#### TASK TO CARRY OUT:
Every entry should appear in your answer exactly as it does here.

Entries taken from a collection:
────────────────────────────────────────

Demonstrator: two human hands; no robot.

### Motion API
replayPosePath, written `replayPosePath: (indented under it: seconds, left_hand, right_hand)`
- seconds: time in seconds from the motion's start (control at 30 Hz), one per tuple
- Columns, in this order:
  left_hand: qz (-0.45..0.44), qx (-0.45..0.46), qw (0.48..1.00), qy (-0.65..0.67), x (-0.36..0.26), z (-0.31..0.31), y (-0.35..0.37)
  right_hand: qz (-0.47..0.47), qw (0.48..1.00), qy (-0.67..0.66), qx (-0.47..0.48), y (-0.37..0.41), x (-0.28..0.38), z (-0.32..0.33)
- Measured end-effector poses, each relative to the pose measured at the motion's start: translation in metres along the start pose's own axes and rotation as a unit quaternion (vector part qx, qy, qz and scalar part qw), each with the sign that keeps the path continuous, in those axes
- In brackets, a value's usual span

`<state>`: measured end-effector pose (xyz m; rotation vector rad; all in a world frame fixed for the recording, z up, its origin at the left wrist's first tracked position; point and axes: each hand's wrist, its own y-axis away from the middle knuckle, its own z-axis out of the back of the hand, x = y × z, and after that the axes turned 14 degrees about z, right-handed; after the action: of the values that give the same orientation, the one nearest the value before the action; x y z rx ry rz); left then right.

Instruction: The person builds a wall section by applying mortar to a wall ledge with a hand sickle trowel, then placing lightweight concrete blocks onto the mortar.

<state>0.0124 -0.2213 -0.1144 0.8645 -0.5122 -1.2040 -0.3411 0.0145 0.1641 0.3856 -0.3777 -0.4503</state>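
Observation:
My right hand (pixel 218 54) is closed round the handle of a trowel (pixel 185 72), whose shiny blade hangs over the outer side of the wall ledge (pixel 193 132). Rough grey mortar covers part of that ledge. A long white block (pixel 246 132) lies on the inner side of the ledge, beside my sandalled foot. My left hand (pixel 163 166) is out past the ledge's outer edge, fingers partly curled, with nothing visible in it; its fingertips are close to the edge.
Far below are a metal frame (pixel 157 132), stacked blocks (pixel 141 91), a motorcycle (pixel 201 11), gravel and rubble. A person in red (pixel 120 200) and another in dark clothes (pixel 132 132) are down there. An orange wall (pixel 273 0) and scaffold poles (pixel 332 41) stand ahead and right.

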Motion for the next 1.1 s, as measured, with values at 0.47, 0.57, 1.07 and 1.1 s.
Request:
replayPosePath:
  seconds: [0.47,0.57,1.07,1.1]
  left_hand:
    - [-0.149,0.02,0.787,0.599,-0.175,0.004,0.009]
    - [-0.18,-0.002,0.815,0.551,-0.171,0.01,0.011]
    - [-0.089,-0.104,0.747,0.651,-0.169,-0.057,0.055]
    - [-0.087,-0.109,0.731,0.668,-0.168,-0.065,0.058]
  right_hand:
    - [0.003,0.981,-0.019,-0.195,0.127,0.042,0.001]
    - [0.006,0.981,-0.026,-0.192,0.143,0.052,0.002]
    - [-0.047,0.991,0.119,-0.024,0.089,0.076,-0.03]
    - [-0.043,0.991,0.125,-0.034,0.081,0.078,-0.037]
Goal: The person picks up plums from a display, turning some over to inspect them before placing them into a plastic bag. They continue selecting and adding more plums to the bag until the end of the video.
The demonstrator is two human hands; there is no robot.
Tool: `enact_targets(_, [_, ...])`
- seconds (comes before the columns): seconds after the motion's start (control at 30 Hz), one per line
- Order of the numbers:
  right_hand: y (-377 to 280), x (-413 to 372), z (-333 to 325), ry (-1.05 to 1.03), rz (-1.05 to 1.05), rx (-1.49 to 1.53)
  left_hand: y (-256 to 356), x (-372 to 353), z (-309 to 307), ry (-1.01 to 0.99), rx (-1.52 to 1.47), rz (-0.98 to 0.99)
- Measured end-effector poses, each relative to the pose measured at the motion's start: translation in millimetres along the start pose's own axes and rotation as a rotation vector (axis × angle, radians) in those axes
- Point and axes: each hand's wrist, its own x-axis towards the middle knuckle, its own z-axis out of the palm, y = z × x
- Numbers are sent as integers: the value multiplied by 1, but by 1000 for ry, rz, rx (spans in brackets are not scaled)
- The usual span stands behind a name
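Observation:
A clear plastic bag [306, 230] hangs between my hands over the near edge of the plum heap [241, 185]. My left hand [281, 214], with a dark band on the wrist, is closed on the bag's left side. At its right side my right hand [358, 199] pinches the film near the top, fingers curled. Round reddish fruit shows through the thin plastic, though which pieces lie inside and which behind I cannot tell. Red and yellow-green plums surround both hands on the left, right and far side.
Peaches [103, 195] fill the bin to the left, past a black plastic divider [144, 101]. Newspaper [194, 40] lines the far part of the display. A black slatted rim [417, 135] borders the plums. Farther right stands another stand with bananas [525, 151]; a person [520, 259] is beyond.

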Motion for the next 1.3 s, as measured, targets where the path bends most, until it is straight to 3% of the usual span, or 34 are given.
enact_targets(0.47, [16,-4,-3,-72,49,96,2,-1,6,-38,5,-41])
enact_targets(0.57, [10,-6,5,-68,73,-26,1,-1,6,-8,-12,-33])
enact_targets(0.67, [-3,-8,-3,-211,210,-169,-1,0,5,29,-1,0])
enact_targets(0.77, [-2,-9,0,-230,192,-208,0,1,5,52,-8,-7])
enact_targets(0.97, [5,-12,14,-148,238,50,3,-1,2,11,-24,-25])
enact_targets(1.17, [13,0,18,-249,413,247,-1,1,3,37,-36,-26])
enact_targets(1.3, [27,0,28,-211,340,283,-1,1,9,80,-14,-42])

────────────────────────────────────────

#### THE ANSWER:
Demonstrator: two human hands; no robot.

### Motion API
replayPosePath, written `replayPosePath: (indented under it: seconds, left_hand, right_hand)`
- seconds: time in seconds from the motion's start (control at 30 Hz), one per tuple
- Columns, in this order:
  left_hand: qz (-0.45..0.44), qx (-0.45..0.46), qw (0.48..1.00), qy (-0.65..0.67), x (-0.36..0.26), z (-0.31..0.31), y (-0.35..0.37)
  right_hand: qz (-0.47..0.47), qw (0.48..1.00), qy (-0.67..0.66), qx (-0.47..0.48), y (-0.37..0.41), x (-0.28..0.38), z (-0.32..0.33)
- Measured end-effector poses, each relative to the pose measured at the motion's start: translation in metres along the start pose's own axes and rotation as a unit quaternion (vector part qx, qy, qz and scalar part qw), each with the sign that keeps the path continuous, in those axes
- In brackets, a value's usual span

`<state>`: measured end-effector pose (xyz m; rotation vector rad; all in a world frame fixed for the recording, z up, its origin at the left wrist's first tracked position; point and axes: each hand's wrist, its own y-axis away from the middle knuckle, its own z-axis out of the back of the hand, x = y × z, and after that the axes turned 14 degrees about z, right-handed; after the action: of the values that give the same orientation, the one nearest the value before the action; x y z rx ry rz); left then right.

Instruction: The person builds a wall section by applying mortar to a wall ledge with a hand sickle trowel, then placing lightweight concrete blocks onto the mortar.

<state>0.0124 -0.2213 -0.1144 0.8645 -0.5122 -1.2040 -0.3411 0.0145 0.1641 0.3856 -0.3777 -0.4503</state>
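Observation:
My right hand (pixel 218 54) is closed round the handle of a trowel (pixel 185 72), whose shiny blade hangs over the outer side of the wall ledge (pixel 193 132). Rough grey mortar covers part of that ledge. A long white block (pixel 246 132) lies on the inner side of the ledge, beside my sandalled foot. My left hand (pixel 163 166) is out past the ledge's outer edge, fingers partly curled, with nothing visible in it; its fingertips are close to the edge.
Far below are a metal frame (pixel 157 132), stacked blocks (pixel 141 91), a motorcycle (pixel 201 11), gravel and rubble. A person in red (pixel 120 200) and another in dark clothes (pixel 132 132) are down there. An orange wall (pixel 273 0) and scaffold poles (pixel 332 41) stand ahead and right.
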
Motion for the next 1.1 s, as measured, with values at 0.47, 0.57, 1.07 and 1.1 s.
Request:
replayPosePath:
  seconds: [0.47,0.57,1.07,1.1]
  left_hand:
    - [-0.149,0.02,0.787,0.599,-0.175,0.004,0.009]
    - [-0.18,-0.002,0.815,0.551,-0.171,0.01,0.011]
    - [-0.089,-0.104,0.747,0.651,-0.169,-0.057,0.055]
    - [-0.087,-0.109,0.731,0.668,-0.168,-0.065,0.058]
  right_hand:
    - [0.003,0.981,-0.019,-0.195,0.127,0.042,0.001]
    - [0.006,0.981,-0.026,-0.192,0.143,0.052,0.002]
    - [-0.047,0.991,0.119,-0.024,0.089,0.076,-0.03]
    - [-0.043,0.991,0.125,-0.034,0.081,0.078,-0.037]
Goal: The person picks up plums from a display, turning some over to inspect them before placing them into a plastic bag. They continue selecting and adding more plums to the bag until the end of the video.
The demonstrator is two human hands; there is no robot.
Tool: `enact_targets(_, [_, ...])`
- seconds (comes before the columns): seconds after the motion's start (control at 30 Hz), one per line
- Order of the numbers:
  right_hand: y (-377 to 280), x (-413 to 372), z (-333 to 325), ry (-1.05 to 1.03), rz (-1.05 to 1.05), rx (-1.49 to 1.53)
  left_hand: y (-256 to 356), x (-372 to 353), z (-309 to 307), ry (-1.01 to 0.99), rx (-1.52 to 1.47), rz (-0.98 to 0.99)
- Measured end-effector poses, each relative to the pose measured at the motion's start: translation in millimetres along the start pose's own axes and rotation as a rotation vector (axis × angle, radians) in those axes
- Point and axes: each hand's wrist, its own x-axis towards the middle knuckle, its own z-axis out of the palm, y = z × x
- Numbers are sent as integers: the value multiplied by 1, but by 1000 for ry, rz, rx (spans in brackets are not scaled)
- The usual span stands behind a name
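Observation:
A clear plastic bag [306, 230] hangs between my hands over the near edge of the plum heap [241, 185]. My left hand [281, 214], with a dark band on the wrist, is closed on the bag's left side. At its right side my right hand [358, 199] pinches the film near the top, fingers curled. Round reddish fruit shows through the thin plastic, though which pieces lie inside and which behind I cannot tell. Red and yellow-green plums surround both hands on the left, right and far side.
Peaches [103, 195] fill the bin to the left, past a black plastic divider [144, 101]. Newspaper [194, 40] lines the far part of the display. A black slatted rim [417, 135] borders the plums. Farther right stands another stand with bananas [525, 151]; a person [520, 259] is beyond.
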
Motion for the next 1.3 s, as measured, targets where the path bends most, until it is straight to 3% of the usual span, or 34 are given.
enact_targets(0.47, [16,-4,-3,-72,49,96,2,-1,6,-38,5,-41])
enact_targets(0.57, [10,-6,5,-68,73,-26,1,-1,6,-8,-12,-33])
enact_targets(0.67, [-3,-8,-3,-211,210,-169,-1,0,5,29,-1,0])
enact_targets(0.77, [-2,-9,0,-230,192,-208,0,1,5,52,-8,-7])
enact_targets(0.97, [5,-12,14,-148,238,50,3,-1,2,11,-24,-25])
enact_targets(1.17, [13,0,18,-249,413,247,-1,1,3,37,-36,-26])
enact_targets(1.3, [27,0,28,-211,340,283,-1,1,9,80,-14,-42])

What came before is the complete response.